# What happens to Earth's charge when you remove a volume of soil?

• satchmo05
In summary, the question asks how much charge must be deposited on the surface of Earth in order for an arc to be established in the air. Using Coulomb's Law and the dielectric strength of air, the charge can be calculated. The second part of the problem asks for the volume of soil that would be needed to produce this charge if it was removed. This can be solved using the formula for density, but the charge must also be taken into consideration.

## Homework Statement

If Earth is considered to be metal sphere (radius = 6371[km]), how much charge Q must be deposited on its surface in order for an arc to be established in the air? If surface was charged to this value by removing all electrons from a volume of soil, how large would this volume be? Assume electron density of soil = 7e23[cm-3]

## Homework Equations

Coulomb's Law is the only thing that I can imagine working at the moment.
E = (1/(4∏єo)*(q/r2)*ar

## The Attempt at a Solution

If I plug in what I know in this equation, I still have the unknown electric field intensity vector and an unknown charge, which is what I'm solving for in the first part of this problem. I do not know how to implement any equation to take into account the "arc established in the air."

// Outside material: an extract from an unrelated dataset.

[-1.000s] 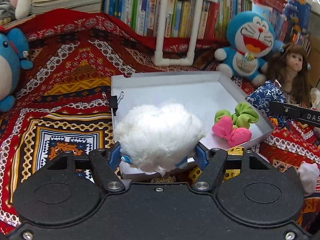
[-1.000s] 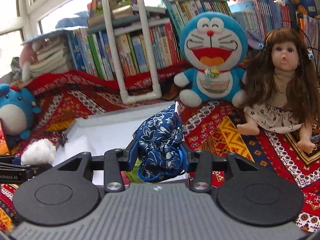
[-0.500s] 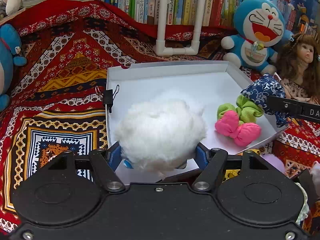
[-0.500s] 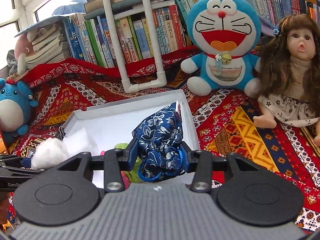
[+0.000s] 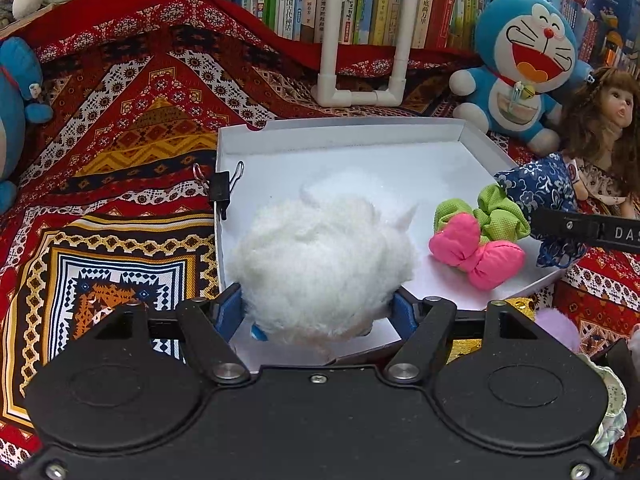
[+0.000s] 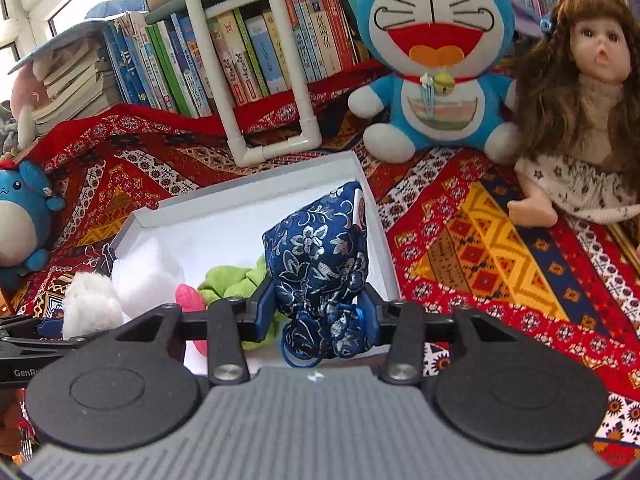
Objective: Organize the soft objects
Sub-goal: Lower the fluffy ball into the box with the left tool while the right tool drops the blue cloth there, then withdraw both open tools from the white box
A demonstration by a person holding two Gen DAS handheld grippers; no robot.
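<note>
Back half of the white box (image 5: 360, 160) lies bare, open from above. Green scrunchie (image 5: 496, 212) and pink bow (image 5: 476, 252) crowd its right side; a binder clip (image 5: 220, 192) juts off the left wall. Blue cat plush (image 5: 524, 64) and doll (image 5: 604, 120) block beyond.

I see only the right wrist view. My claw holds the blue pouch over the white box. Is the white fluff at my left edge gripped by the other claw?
Observer: Yes. The left claw is shut on a white fluffy ball, over the near part of the white box.
Operator: What is the pink thing by the green one?
Observer: A pink bow, lying in the box and touching the green scrunchie.
Operator: Is anything outside the box?
Observer: A lilac fluffy item lies just past its near corner.
</note>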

If someone could get me going in the right direction, perhaps the correct formula if Coulomb's Law does not apply here. Please let me know. Thanks to all help on this post!

Alright, so I think I got a bit farther on this question. What I didn't understand at the beginning was what do I do to create the "arc" to be established. My professor informed me that this arc/lightning is due to dielectric breakdown between the soil and the air. The dielectric strength of air is [3MV/m], and I can use Gauss' Law to solve for a spherical symmetrically charged distribution to solve for Q.

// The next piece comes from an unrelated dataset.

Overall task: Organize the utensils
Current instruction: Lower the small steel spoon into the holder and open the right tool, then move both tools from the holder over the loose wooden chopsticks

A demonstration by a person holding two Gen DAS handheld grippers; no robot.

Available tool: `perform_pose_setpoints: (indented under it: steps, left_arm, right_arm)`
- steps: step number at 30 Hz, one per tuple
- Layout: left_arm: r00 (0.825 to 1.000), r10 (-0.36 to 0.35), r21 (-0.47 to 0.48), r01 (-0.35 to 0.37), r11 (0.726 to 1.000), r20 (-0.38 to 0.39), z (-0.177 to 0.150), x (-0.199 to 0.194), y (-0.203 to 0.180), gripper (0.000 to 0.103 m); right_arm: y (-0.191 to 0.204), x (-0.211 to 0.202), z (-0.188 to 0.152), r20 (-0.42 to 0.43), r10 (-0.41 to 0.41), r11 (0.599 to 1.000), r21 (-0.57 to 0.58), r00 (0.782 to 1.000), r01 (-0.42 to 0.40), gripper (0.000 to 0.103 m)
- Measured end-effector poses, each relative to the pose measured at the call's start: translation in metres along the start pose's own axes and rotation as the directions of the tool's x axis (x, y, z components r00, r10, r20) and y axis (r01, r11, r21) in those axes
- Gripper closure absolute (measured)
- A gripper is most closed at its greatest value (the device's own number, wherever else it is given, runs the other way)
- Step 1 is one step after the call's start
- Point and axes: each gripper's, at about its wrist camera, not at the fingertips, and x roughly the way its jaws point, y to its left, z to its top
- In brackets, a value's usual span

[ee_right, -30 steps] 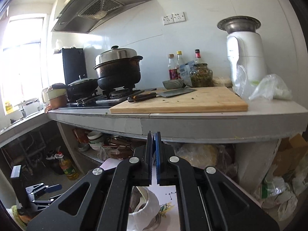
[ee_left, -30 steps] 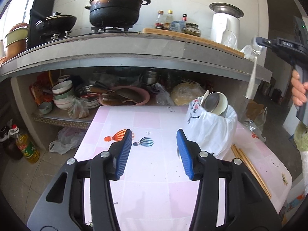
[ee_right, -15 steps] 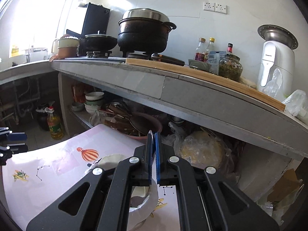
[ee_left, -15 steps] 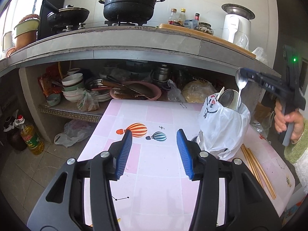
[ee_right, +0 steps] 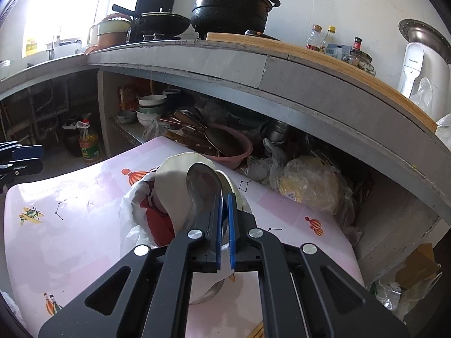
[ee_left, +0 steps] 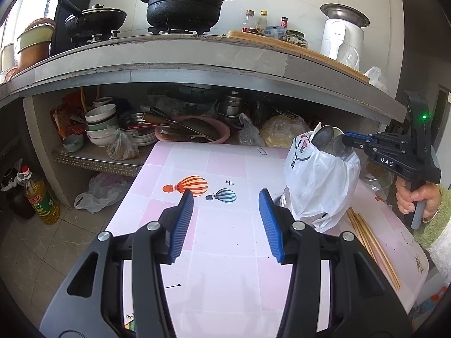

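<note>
A utensil holder wrapped in a white plastic bag (ee_left: 318, 186) (ee_right: 135, 208) stands at the right of the pink table (ee_left: 225, 253). My right gripper (ee_right: 224, 195) (ee_left: 345, 138) is at its mouth. Its jaws are opening, only a narrow gap apart, with the neck of a metal spoon (ee_right: 201, 183) (ee_left: 338, 146) still between them. The spoon's handle reaches down into the holder, beside a white ceramic spoon (ee_right: 172, 180). My left gripper (ee_left: 226, 194) hovers open over the middle of the table, nothing between its fingers. Several wooden chopsticks (ee_left: 372, 245) lie to the right of the holder.
A grey counter edge (ee_left: 225, 67) overhangs the far side of the table, carrying pots, bottles and a cutting board. The shelf beneath holds stacked bowls (ee_left: 100, 124), a pink basin (ee_left: 194, 132) and bags. An oil bottle (ee_left: 42, 197) stands on the floor at left.
My right gripper came down from counter height with the metal spoon, whose handle now goes into the holder. Its pads stand slightly further apart. The left gripper has barely moved.
</note>
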Motion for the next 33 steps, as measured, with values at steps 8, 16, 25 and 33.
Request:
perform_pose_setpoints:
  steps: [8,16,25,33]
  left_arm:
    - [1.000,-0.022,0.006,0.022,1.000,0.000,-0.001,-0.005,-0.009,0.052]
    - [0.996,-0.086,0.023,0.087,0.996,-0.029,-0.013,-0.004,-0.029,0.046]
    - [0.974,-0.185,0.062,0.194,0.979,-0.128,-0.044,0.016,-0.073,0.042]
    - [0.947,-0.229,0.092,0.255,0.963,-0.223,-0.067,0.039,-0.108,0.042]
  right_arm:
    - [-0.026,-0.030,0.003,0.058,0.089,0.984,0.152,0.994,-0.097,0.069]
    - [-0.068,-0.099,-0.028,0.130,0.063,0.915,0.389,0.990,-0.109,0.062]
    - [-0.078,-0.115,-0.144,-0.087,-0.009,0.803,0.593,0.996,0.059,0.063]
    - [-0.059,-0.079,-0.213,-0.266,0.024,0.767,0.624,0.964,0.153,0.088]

So I know Q from the spherical Gauss formula. The problem I am having now deals with the second part of this problem, where I am to find the volume of the dirt if the charge that was found in the last part was removed. The obvious answer here would be to solve for volume in the Density (D) = mass of electron (m) / volume (V). But the charge has to play a part in this answer, but I do not know how.

I would appreciate any help in regards to my problem. Thanks! Best.